Author: Ihda Aulia Rahmah, S.H.
Disparitas dapat diartikan sebagai ketidaksetaraan hukuman antara kejahatan yang serupa (same offence) dalam kondisi atau situasi serupa (comparable circumstances). Adanya disparitas pengenaan sanksi pidana sejatinya merupakan hal yang wajar. Mengingat hampir tidak ada perkara yang memang benar-benar sama. Disparitas pengenaan sanksi pidana dapat menuai permasalahan apabila rentang perbedaan hukuman yang dijatuhkan antara perkara serupa sedemikian besar, sehingga menimbulkan ketidakadilan serta dapat menimbulkan kecurigaan-kecurigaan di masyarakat. Sehingga adanya kajian atau pembahasan terkait disparitas pengenaan sanksi pidana dalam ilmu hukum tidak ditujukan untuk menghapuskan perbedaan besaran hukuman terhadap para pelaku kejahatan, namun memperkecil rentang perbedaan penjatuhan (ICW, 2014:9-10).

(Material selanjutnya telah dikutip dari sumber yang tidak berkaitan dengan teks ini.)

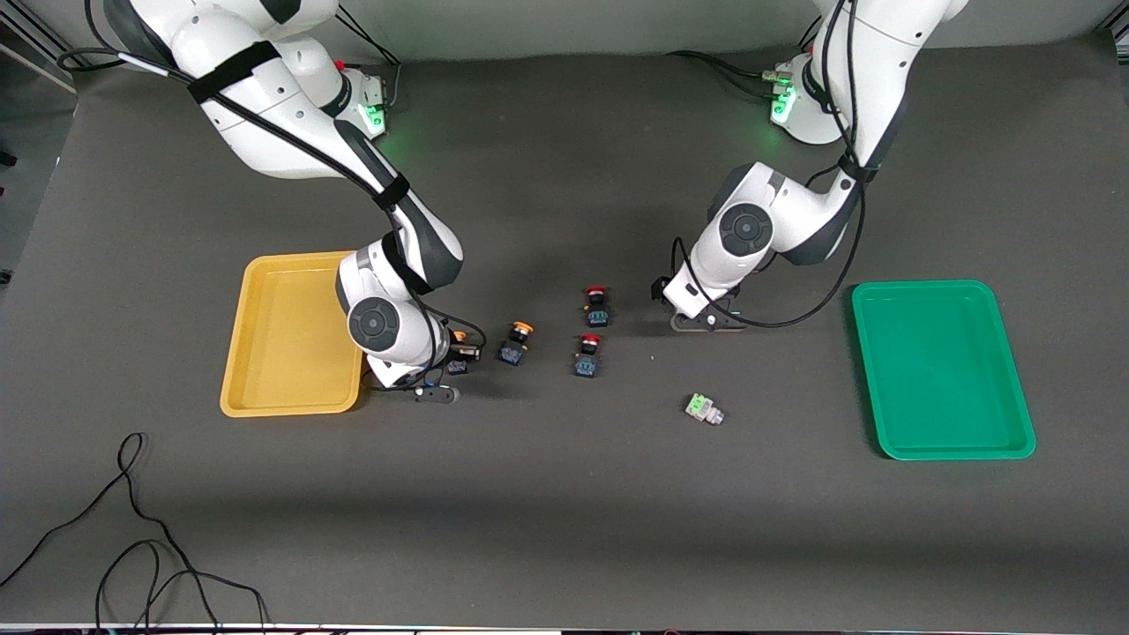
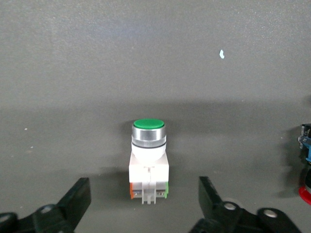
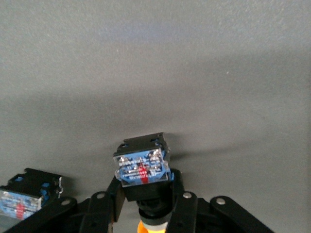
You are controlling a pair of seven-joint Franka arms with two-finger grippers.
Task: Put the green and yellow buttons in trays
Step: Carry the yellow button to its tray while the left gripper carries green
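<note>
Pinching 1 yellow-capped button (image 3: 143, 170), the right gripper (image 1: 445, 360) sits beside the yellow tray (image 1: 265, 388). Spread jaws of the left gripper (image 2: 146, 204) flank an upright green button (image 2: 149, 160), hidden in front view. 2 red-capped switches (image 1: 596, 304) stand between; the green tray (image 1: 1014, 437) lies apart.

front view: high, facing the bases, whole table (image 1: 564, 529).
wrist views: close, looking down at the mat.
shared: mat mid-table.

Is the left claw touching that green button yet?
Apart. The left wrist view shows the left claw open, with bare table between each finger and the green button.
</note>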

Disparitas pengenaan sanksi pidana ini umumnya merupakan kewenangan yang diberikan kepada hakim sebagai wujud kebebasan hakim dalam bertindak, yakni terhadap vonis yang akan dijatuhkan meskipun putusan tersebut dianggap tidak adil baik bagi pelaku maupun bagi masyarakat (Mulyana, 2021:99). Dalam hal tindak pidana di bidang perpajakan, disparitas pengenaan sanksi pidana sangat mungkin terjadi. Sebab ancaman hukuman dalam tindak pidana perpajakan dapat dikenakan secara stelsel alternatif maupun stelsel kumulatif dengan pola pemidanaan minimum dan maksimum khusus. Hal tersebut kemudian memberikan kewenangan kepada hakim untuk leluasa dalam menentukan berat ringannya pidana yang akan dijatuhkan sesuai batasan minimum dan maksimum khusus yang diatur (Shultony, 2019).
Baca juga: Apakah Penyanderaan (Gijzeling) Bagi Wajib Pajak Termasuk Sanksi Pidana?
Berikut setidaknya terdapat beberapa putusan dalam tindak pidana perpajakan yang mencerminkan adanya disparitas pengenaan sanksi pidana dalam putusan tindak pidana pajak, yakni:
- Putusan Nomor 486/Pid.Sus/2021/PN.Jkt.Brt
Menjatuhkan pidana penjara selama 2 (dua) tahun kepada terdakwa karena terbukti secara sah dan meyakinkan bersalah melakukan tindak pidana membantu menggunakan faktur pajak yang tidak berdasarkan transaksi yang sebenarnya secara berlanjut. Sebelumnya penuntut umum mendakwa terpidana dengan Pasal 39A jo Pasal 43 ayat (1) UU KUP.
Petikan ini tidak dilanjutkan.